Using the data below, reproduce exactly the lines from the line with "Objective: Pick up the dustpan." to the line with "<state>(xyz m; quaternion", both included; pictures must be dropped.

(The data Opens)

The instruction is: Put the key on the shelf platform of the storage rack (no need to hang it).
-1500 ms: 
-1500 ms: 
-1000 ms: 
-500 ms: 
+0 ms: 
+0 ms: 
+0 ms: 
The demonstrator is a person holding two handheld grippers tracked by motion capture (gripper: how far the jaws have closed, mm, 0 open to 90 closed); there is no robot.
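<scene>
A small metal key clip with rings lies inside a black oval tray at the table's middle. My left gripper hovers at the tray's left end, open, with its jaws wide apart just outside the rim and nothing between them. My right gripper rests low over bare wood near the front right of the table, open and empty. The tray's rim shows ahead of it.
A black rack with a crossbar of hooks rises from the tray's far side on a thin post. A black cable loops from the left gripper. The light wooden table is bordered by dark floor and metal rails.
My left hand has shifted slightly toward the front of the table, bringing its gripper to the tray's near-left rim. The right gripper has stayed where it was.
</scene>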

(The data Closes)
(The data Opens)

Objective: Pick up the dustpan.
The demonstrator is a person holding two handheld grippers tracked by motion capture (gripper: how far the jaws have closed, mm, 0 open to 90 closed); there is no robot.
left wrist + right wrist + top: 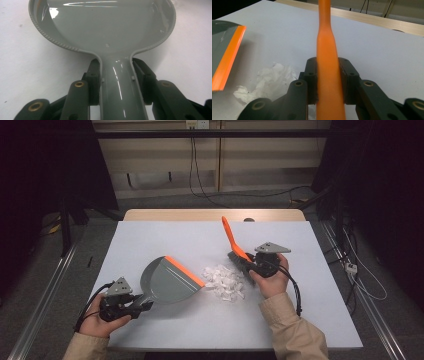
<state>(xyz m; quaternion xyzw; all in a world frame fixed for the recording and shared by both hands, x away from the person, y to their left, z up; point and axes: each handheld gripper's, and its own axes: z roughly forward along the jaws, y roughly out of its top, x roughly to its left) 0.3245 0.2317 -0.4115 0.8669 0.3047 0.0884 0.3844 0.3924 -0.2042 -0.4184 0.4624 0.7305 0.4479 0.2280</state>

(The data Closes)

# Reply:
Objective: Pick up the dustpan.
The demonstrator is a person holding two handheld grippers tracked by motion capture (gripper: how far the jaws have closed, mm, 0 open to 90 closed); there is no robot.
left wrist + right wrist + top: 
<state>(xyz m; quaternion xyzw; all in a world frame fixed for the recording and shared by both hands, x away from the person, y to their left, z up; point and axes: each handheld gripper's, and its own axes: z roughly forward along the jaws, y roughly out of its top, x roughly to its left) 0.3245 0.2317 -0.4115 0.8669 0.3047 0.0884 0.3844 0.3924 -0.2042 -0.4184 0.4624 0.7305 0.4479 0.2280</state>

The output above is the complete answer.